[Foundation-l] Alternative approach for better video support

Thu Jul 26 15:32:51 UTC 2007

Michael Snow wrote:
> Anthony wrote:
>   
>> There are differing interpretations of what a transparent format is
>> (most of which are pretty obviously incorrect), but distributing more
>> than 100 copies on paper without providing any digital copy at all
>> pretty clearly violates the requirement to have a machine readable
>> copy.
>>     
> Leaving aside for a moment the current state of GFDL legalism vis-a-vis 
> technology, I don't see any fundamental reason why a paper copy couldn't 
> qualify as machine-readable. There are some pretty substantial endeavors 
> focusing on just that sort of thing.
>
> If you meant that it fails to meet the GFDL's definition of 
> "transparent" you might have a stronger point. But that's a 
> legalism-and-technology issue.
>
> Despite the charges some pundits like to raise, there is no 
> philosophical reason for us to be enemies of the printed word. Let's not 
> allow our technological inadequacies to lead us into dismissing the 
> medium that has, over the course of history, spread more free knowledge 
> to more people than the Wikimedia Foundation has ever managed.
>
> --Michael Snow
>
>   

I would point out that none other than Richard Stallman himself has 
addressed this topic (I do need to see if I can find the source.... I 
heard him explain this at a conferece regarding the GFDL where I was in 
attendance).

The problem with considering a paper copy as a non-opaque source is that 
somehow the content needs to be transcribed or scanned using OCR 
techniques to be edited again.  Very few fonts are explicitly designed 
to be easily read with OCR technologies (not completely unknown, but not 
commonly used).  Mainly the issue here is that the process of 
transcription... or even cleanup from a clean OCR scan is a very labor 
intensive process that is unnecessary in the era of digital 
technologies.  Even with the transcription issues, you still have to put 
in the formatting information as well, not to mention that the error 
rate for scanning even a very clear document with a good font is very 
high.  My experience with Distributed Proofreaders is that clean scans 
still have about a 1% error rate, messing things up like c and o, or 
mistaking punctuation like the comma or period.  And these are just 
common problems that happen with a good OCR scan.

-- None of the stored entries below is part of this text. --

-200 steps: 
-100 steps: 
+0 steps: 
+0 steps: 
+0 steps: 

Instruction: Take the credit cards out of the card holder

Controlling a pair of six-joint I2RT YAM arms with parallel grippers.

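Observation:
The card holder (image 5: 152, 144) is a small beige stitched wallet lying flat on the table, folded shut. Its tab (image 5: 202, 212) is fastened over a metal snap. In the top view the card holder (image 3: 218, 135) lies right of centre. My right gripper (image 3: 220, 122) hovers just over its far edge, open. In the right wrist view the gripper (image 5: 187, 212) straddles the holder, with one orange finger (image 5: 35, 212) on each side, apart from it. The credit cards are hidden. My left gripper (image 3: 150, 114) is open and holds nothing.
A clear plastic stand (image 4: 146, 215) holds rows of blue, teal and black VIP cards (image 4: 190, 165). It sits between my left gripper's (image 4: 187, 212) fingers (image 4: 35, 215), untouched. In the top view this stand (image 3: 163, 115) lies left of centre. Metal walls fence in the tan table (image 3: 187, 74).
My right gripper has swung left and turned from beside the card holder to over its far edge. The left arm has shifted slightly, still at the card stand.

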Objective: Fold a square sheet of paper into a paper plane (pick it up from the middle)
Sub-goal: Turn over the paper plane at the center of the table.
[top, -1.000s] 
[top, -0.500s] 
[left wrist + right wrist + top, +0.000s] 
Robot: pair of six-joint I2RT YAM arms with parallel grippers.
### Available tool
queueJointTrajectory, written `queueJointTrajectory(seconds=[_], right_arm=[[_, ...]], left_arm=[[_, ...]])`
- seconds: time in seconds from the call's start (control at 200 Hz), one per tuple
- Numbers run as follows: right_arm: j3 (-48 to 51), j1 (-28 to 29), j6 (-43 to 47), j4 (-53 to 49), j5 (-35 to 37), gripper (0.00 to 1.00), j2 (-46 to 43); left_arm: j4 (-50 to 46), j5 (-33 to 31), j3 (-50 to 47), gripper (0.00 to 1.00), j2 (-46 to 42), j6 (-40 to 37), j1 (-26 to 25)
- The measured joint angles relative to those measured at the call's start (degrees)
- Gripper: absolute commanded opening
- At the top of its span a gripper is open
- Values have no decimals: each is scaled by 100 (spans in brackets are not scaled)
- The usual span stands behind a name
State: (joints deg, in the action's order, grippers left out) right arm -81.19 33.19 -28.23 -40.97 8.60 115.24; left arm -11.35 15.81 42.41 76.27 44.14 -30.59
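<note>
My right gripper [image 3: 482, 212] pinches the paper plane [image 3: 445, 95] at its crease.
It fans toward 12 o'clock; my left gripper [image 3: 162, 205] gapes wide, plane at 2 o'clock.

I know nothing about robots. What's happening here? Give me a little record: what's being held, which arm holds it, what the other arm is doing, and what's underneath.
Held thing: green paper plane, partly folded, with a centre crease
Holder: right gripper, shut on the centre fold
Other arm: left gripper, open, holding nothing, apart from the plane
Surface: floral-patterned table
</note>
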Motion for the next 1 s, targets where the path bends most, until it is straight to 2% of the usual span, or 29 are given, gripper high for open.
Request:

In short, a printed paper version is an opaque format and requires the 
"source code" somewhere else.

I'm not sure if a 2-D barcode that would hold the full contents of the 
document would qualify as a as a non-opaque format, but that is 
something to think about as well.... if you don't want to include 
something like a CD as an appendx or maintain a website with the data.  
But the raw text alone is not sufficient.